Recent Research Progress

H1 histone family, member 0 (H1F0) is a member of the H1 histone family of nuclear proteins. It has been shown that, H1F0 is expressed by oocytes from the GV stage to the 2-cell embryo stage in mice and human. Some reports have underlined that H1F0’s coding regions encoded 195 amino acids. The yak H1F0 protein had high similarities with other mammalian species. Hui-Ran Niu et al. has shown that H1F0 is thought to be the predominant H1 histone associated with chromatin during oocyte growth, maturation and early embryogenesis. Keiko Ichihara-Tanaka et al. shows that the accumulation of H1f0 is related to the development of brain tissue. For example, the accumulation of H1f0 coincides with the terminal differentiation of the brain cortex. Furthermore, total expression level of H1f0 gradually decreased from E12.5 to adulthood in brain tissues.

Some researches proved that H1F0 silencing occurs specifically in cancer stem cells (CSCs). Histone H1F0 accumulation has been associated with terminal differentiation in normal cells, while it downgrades in neoplastic cells and different cancer types. At a molecular level, H1F0 showed a mutually exclusive relationship with SSEA1, which is stem cell surface marker Stage Specific Embryonic Antigen 1. At protein level, down-regulation of H1F0 could either decrease the total H1:core histone ratio or instead H1F0 loss could be compensated by an increase of other H1 subtypes.

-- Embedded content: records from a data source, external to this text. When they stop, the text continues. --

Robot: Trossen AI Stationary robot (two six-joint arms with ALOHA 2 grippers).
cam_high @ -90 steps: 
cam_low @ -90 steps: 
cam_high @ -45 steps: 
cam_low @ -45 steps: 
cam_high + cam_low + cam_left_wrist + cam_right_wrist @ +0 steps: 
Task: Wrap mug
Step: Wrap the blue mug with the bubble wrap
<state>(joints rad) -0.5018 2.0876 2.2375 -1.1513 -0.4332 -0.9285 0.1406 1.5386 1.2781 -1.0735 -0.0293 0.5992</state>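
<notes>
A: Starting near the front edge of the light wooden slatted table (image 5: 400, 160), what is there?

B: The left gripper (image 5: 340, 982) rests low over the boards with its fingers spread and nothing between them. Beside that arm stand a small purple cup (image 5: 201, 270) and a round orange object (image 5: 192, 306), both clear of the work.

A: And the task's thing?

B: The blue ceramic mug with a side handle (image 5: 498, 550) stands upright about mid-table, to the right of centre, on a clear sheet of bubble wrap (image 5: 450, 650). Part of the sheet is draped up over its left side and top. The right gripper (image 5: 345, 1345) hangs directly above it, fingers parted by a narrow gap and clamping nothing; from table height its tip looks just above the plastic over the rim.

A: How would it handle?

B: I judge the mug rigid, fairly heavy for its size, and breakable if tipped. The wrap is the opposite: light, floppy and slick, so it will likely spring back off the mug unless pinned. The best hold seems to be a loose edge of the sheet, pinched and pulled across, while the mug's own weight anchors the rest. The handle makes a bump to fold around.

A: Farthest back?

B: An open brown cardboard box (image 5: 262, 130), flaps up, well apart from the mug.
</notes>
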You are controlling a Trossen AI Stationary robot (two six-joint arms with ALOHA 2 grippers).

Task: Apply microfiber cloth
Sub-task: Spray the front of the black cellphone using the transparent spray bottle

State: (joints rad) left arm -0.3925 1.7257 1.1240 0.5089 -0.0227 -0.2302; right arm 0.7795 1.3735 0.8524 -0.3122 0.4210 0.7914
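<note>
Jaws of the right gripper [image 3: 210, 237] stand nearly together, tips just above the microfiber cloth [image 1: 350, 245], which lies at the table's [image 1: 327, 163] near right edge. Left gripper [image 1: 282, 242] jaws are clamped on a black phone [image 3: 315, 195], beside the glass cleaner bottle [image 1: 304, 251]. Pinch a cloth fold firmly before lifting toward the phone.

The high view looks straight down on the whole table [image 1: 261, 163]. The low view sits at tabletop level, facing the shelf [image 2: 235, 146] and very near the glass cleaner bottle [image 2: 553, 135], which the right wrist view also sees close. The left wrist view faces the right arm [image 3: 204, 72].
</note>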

According to related research, the knockdown of H1F0 in human embryonic stem cells (ESCs) in vitro impaired the induction of genes associated with differentiation (HNF4, Sox17 and FoxA2), suggesting a potential role of H1F0 in regulating specific genes during human ESC differentiation. In addition, H1F0 was enriched at nucleolar-associated domains, rDNA and certain repeats In T47D. Moreover, the analysis of transcriptional data showed that the genes up-regulated upon H1F0 knockdown were associated with oncogene activation and tumor-suppressor inactivation. Therefore, Torres concluded that cells lacking H1F0 undergo genome wide changes in gene expression, triggered by alterations in the nucleosome occupancy around the TSS of genes in AT-rich domains, which led to the up-regulation of genes associated with cancer-cell self-renewal ability. Mechanistically, H1F0 depletion destabilizes nucleosome DNA interactions to promote the expression of self-renewal genes. Gene expression changes following H1F0 loss were reversible and epigenetic states restricting cell proliferation potential were reestablished upon H1F0 re-expression. Moreover, deletion of CpG shore by genome editing resulted in a decrease in the H1F0 mRNA levels, this result indicates that H1F0 gene silencing in self-renewing tumor cells is, at least in part, due to the methylation of this enhancer region.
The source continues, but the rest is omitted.